Introduction to XArray¶
XArray is an open source project in Python that extends Pandas, to handle multi-dimensional arrays (data structures) that are often used in physical sciences.
XArray integrates labels in the form of dimensions, coordinates and attributes to multidimensional arrays.
Introducing the DataArray and Dataset¶
Xarray expands on the capabilities on NumPy arrays, providing a lot of streamlined data manipulation. It is similar in that respect to Pandas, but whereas Pandas excels at working with dataframes, Xarray is focused on N-dimensional arrays of data (i.e. grids). Its interface is based largely on the netCDF data model (variables, attributes, and dimensions), but it goes beyond the traditional netCDF interfaces to provide functionality similar to netCDF-java’s Common Data Model (CDM).
Xarrays have two core data structures: * DataArray, which is a N-dimensional array with labeled coordinates and dimensions. It is a N-dimenisonal generalization of a Pandas.Series. * Dataset, which is a multidimensional in-memory array database.
Data structures¶
DataArray¶
xarray.DataArray is xarray’s implementation of a labeled, multi-dimensional array. It has several key properties:
- values: a numpy.ndarray holding the array’s values
- dims: dimension names for each axis (e.g., ('x', 'y', 'z'))
- coords: a dict-like container of arrays (coordinates) that label each point (e.g., 1-dimensional arrays of numbers, datetime objects or strings)
- attrs: dict to hold arbitrary metadata (attributes)
Xarray uses dims and coords to enable its core metadata aware operations. Dimensions provide names that xarray uses instead of the axis argument found in many numpy functions. Coordinates enable fast label based indexing and alignment, building on the functionality of the index found on a pandas DataFrame or Series.

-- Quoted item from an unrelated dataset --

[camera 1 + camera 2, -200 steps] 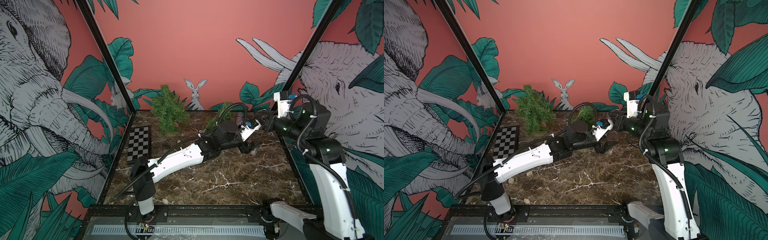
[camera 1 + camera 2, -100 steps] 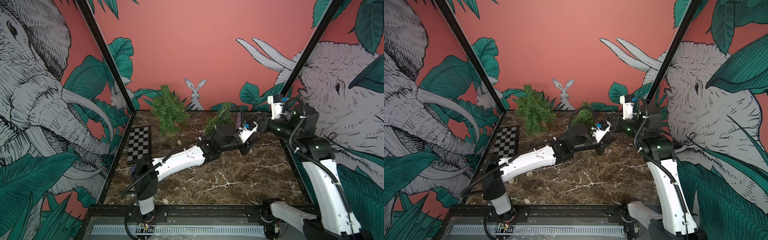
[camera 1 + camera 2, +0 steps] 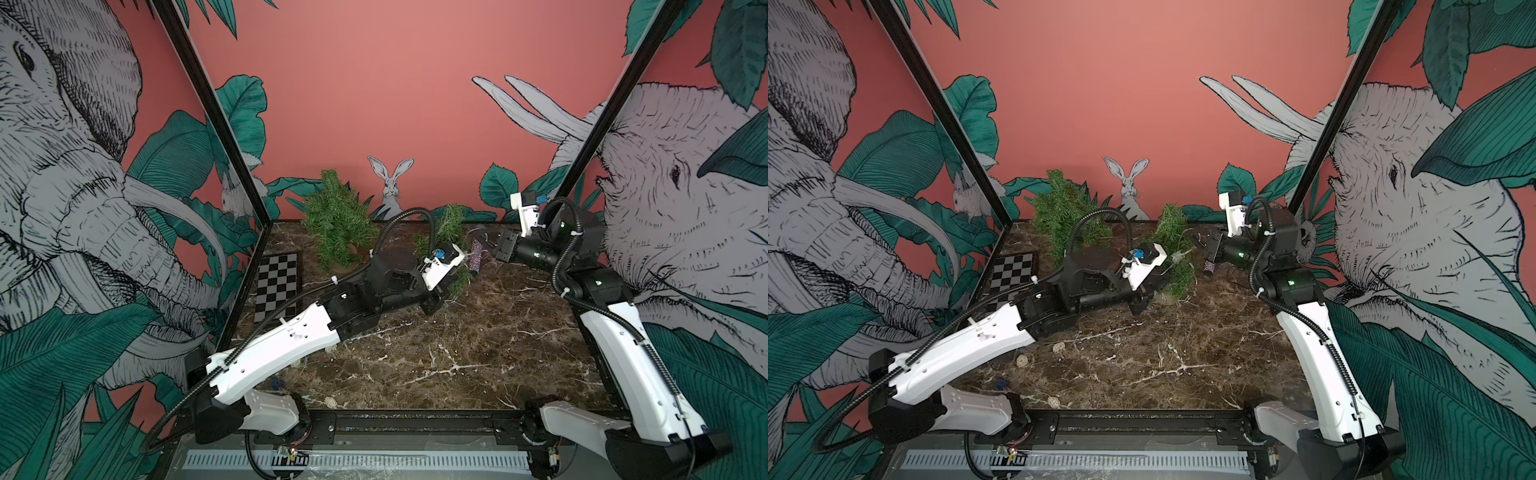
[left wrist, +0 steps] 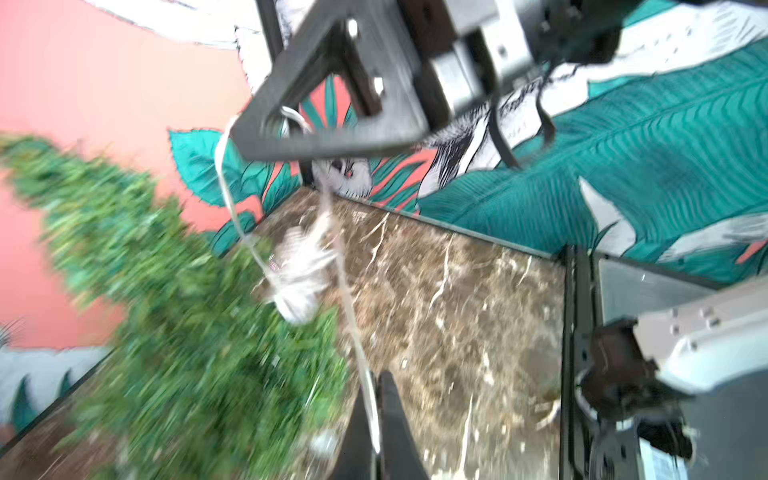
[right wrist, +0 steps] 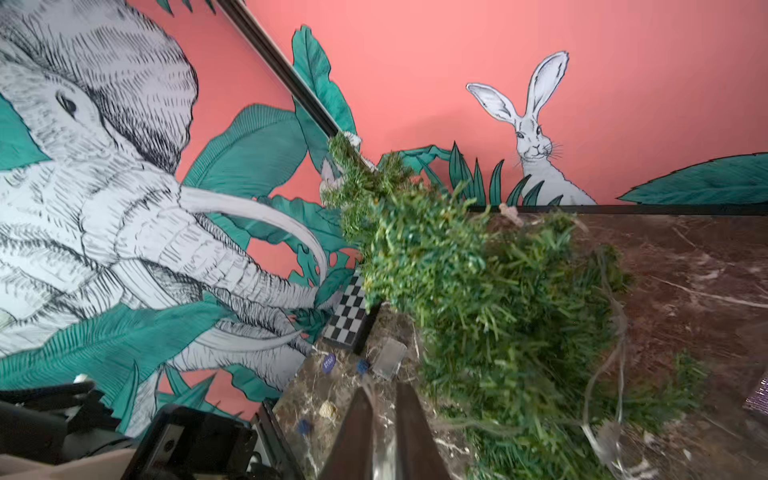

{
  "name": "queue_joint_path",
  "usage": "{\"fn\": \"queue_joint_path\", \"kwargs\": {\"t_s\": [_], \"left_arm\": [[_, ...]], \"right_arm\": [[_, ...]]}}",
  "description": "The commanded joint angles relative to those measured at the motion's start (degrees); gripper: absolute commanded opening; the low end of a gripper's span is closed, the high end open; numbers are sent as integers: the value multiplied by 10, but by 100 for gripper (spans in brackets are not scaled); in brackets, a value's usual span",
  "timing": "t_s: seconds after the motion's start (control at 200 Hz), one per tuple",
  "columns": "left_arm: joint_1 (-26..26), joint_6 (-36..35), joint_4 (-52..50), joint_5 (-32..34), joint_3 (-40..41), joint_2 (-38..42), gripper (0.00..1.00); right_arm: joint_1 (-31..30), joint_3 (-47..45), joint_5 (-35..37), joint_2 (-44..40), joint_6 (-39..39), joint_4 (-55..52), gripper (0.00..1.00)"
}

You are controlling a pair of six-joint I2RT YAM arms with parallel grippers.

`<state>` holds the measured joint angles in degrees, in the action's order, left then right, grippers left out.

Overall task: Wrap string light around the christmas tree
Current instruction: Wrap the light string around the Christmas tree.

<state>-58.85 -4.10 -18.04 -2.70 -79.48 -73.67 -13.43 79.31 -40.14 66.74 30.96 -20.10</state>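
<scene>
String light [image 4: 353, 324]: tail w/ wicker bulbs [image 3: 1022, 360] slack on tabletop [image 3: 478, 332] nr front-left corner. Wire runs up to left gripper [image 4: 376, 399], clamped on it beside small christmas tree [image 3: 1177, 253], mid-back. Right gripper [image 5: 382, 399] just past tree, jaws slightly parted, wire draped at tip, hold unclear. Step: prob. hand-over mid-wrap. Next: left carries wire round tree, keeps tension w/o tipping it. Bigger tree [image 3: 336, 224] nr back-left corner.

The right gripper [image 5: 381, 395] fingers stand slightly apart beside the christmas tree [image 5: 478, 291]; the string light [image 5: 615, 332] wire drapes over its branches.
</scene>
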Motion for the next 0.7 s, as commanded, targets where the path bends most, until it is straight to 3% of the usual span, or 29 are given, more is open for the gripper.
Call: {"fn": "queue_joint_path", "kwargs": {"t_s": [0.0, 0.345, 0.41, 0.525, 0.695], "left_arm": [[50, -31, -87, 57, 2, 55, 0], [183, -97, -147, 163, -115, 26, 0], [237, -92, -139, 176, -133, 14, 0], [302, -86, -136, 138, -179, -38, 0], [316, -108, -146, 87, -298, -166, 0]], "right_arm": [[-4, 10, 6, 14, 7, 65, 23], [-2, 39, 37, 45, -36, 47, 35], [3, 48, 51, 57, -49, 36, 36], [14, 63, 77, 85, -54, 37, 36], [15, 121, 131, 147, -101, -5, 36]]}}
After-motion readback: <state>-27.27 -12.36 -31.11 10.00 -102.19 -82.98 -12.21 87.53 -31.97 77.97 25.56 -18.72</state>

DataArray objects also can have a name and can hold arbitrary metadata in the form of their attrs property. Names and attributes are strictly for users and user-written code: xarray makes no attempt to interpret them, and propagates them only in unambiguous cases.
Xarray basic functions¶
To start, load xarray
into the working memory.
import xarray as xr
xarray
function in the online documentation. Here is a short list of possible functions:
Function | Description |
---|---|
Read / Write | |
xr.load_dataset() |
Open, load into memory, and close a Dataset from a netCDF file (*.nc) or file-like object. |
xr.open_dataset() |
Open and decode a dataset from a netCDF file or file-like object. |
xr.DataArray.to_netcdf() |
Write dataset contents to a netCDF file. |
File information | |
Dataset |
Will return the structure and values of the xarray Dataset |
Dataset.info() |
Concise summary of a xarray Dataset variables and attributes. |
Dataset.head() / Dataset.tail() |
Returns a new dataset with the first / last n values of each array for the specified dimension(s) |
Dataset.dims |
Mapping from dimension names to lengths |
Dataset.coords |
Dictionary of xarray DataArray objects corresponding to coordinate variables |
Dataset.attrs |
Dictionary of global attributes on this dataset |
Selection | |
Dataset.sel() |
Returns a new dataset with each array indexed by labels along the specified dimension(s). |
Dataset.isel() |
Returns a new dataset with each array indexed along the specified dimension(s). |
DataArray.where() |
Filter elements from this object according to a condition. |
Dataset.drop_sel() |
Drop index labels from this dataset. |
Dataset.drop_isel() |
Drop index positions from this Dataset. |
Dataset.drop_dims() |
Drop dimensions and associated variables from this dataset. |
Dataset.drop_vars() |
Drop variables from this dataset. |
Basic array Math | |
arr+3 , arr*3 ,... |
Arithmetic operations by a constant (+, -, *, /) |
np.abs(arr) , np.sqrt(arr) , np.sin(arr) , ... |
Apply any Numpy mathematical function to the dataset array values. |
arr@arr |
Array muliplication @ |
arr.round(2) |
Round array values to 2 decomals. |
arr.T |
The transposed array. |
arr |
The array accepts any attributes and methods as any N-dimensional array described in numpy.ndarray |
Working with missing data¶
Xarray objects borrow the isnull(), notnull(), count(), dropna(), fillna(), ffill(), and bfill() methods for working with missing data from the pandas library.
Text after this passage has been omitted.